Exercise: Output range, inclusive: from the line containing "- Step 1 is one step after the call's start" to the line containing "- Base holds". Restate those lines from the data below word for word and only those.

------------------------------------------------------------------------

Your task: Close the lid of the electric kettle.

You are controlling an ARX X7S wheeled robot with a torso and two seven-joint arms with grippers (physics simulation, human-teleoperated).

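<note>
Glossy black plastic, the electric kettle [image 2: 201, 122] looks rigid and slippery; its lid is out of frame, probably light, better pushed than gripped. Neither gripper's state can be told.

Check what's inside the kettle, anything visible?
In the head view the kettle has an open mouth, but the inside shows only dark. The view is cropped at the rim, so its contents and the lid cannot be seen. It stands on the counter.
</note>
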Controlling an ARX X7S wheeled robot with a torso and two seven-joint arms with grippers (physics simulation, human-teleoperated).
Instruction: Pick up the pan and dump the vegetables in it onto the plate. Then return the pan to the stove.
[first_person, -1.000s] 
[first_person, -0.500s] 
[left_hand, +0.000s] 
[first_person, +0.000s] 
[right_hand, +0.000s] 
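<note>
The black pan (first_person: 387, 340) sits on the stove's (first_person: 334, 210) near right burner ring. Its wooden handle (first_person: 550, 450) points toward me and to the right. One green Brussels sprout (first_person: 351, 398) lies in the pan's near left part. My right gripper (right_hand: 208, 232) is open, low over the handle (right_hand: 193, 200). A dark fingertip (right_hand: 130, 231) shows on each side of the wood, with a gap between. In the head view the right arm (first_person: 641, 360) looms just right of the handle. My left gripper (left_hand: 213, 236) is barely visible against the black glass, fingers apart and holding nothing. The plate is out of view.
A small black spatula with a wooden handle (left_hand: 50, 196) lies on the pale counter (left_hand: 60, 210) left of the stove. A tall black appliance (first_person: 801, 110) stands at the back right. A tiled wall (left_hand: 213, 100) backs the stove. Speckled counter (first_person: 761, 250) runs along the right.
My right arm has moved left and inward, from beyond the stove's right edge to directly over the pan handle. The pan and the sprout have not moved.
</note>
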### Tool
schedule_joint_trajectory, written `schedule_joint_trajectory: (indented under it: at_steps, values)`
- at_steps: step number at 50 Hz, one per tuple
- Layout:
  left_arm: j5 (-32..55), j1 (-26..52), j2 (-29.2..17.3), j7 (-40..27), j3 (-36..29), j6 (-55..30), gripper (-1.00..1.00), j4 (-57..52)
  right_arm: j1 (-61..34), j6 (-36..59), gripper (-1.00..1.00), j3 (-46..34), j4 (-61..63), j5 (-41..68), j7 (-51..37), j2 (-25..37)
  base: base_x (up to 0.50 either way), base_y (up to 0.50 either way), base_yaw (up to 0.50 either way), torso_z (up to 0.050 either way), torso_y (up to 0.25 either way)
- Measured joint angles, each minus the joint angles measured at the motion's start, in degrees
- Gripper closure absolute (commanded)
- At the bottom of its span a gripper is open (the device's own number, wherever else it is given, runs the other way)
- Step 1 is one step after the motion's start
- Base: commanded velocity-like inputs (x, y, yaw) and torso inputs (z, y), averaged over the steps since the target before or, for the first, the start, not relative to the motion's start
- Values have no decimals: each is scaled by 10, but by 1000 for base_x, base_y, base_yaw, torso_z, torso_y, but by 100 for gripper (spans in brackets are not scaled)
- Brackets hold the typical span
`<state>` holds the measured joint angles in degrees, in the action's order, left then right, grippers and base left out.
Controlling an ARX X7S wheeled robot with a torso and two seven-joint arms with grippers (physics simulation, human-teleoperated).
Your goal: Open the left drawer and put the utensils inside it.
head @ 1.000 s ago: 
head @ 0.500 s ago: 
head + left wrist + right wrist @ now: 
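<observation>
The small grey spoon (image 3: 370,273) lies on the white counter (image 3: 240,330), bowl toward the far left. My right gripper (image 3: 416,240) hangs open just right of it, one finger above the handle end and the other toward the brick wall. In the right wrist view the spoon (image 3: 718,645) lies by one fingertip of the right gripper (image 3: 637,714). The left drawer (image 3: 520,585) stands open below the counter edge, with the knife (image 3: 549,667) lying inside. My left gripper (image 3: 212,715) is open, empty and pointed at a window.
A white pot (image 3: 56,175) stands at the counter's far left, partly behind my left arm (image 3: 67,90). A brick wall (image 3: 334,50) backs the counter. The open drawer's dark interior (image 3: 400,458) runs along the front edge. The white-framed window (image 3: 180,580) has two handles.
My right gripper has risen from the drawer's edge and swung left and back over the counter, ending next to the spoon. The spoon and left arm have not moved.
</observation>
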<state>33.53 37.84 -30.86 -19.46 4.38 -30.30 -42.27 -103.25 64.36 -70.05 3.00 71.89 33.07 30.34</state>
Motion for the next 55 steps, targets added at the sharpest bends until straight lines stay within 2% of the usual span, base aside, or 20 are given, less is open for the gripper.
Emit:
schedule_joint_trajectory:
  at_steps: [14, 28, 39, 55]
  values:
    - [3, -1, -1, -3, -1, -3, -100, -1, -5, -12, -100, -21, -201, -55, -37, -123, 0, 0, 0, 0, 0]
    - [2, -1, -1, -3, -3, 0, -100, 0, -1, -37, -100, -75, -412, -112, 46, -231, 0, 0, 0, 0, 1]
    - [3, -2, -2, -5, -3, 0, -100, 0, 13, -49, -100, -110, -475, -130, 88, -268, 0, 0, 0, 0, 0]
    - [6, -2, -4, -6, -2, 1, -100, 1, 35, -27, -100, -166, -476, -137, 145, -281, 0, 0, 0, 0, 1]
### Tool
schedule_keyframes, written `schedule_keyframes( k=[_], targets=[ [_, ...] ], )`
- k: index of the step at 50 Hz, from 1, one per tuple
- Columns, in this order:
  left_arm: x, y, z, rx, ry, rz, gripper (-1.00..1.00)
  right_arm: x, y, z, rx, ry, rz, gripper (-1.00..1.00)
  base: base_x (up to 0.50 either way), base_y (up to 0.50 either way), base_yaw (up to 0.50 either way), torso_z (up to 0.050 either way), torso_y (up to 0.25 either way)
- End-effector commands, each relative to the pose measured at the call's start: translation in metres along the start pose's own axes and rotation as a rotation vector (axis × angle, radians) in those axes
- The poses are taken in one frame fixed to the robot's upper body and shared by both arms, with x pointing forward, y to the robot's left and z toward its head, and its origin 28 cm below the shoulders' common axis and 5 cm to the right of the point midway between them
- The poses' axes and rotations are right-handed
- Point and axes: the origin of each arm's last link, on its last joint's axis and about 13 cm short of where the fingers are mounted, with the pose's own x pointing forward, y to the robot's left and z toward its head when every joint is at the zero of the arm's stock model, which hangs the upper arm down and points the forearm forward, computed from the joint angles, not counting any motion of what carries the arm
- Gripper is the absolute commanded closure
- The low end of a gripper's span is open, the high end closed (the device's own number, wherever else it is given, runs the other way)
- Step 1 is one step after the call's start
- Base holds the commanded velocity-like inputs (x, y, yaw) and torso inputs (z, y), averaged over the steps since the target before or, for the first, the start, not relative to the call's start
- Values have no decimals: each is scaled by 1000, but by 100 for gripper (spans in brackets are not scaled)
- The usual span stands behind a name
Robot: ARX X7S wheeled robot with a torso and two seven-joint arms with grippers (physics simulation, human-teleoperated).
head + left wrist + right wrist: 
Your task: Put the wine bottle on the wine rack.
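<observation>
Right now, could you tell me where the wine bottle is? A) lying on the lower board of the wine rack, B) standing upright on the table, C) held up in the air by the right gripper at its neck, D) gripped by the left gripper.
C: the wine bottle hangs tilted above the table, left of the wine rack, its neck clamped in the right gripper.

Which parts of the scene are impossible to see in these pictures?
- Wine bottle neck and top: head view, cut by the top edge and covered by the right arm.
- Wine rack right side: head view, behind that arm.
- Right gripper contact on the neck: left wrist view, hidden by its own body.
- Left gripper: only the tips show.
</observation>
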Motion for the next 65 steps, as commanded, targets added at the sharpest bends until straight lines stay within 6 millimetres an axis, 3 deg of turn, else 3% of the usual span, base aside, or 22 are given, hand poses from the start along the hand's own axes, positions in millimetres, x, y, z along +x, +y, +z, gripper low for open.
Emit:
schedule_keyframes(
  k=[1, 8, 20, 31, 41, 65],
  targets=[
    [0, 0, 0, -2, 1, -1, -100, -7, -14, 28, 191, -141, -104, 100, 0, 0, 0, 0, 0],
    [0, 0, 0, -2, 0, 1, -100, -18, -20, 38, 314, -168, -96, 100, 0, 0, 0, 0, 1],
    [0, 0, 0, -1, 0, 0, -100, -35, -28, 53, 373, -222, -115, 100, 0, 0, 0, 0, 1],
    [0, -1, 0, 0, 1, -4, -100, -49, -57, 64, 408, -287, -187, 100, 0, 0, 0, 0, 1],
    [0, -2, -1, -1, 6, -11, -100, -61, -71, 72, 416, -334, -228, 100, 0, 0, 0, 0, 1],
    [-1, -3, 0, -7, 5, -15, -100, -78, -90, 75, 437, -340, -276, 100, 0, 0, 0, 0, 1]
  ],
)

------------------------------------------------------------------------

Output for this exercise:
- Step 1 is one step after the call's start
- Base holds the commanded velocity-like inputs (x, y, yaw) and torso inputs (z, y), averaged over the steps since the target before or, for the first, the start, not relative to the call's start

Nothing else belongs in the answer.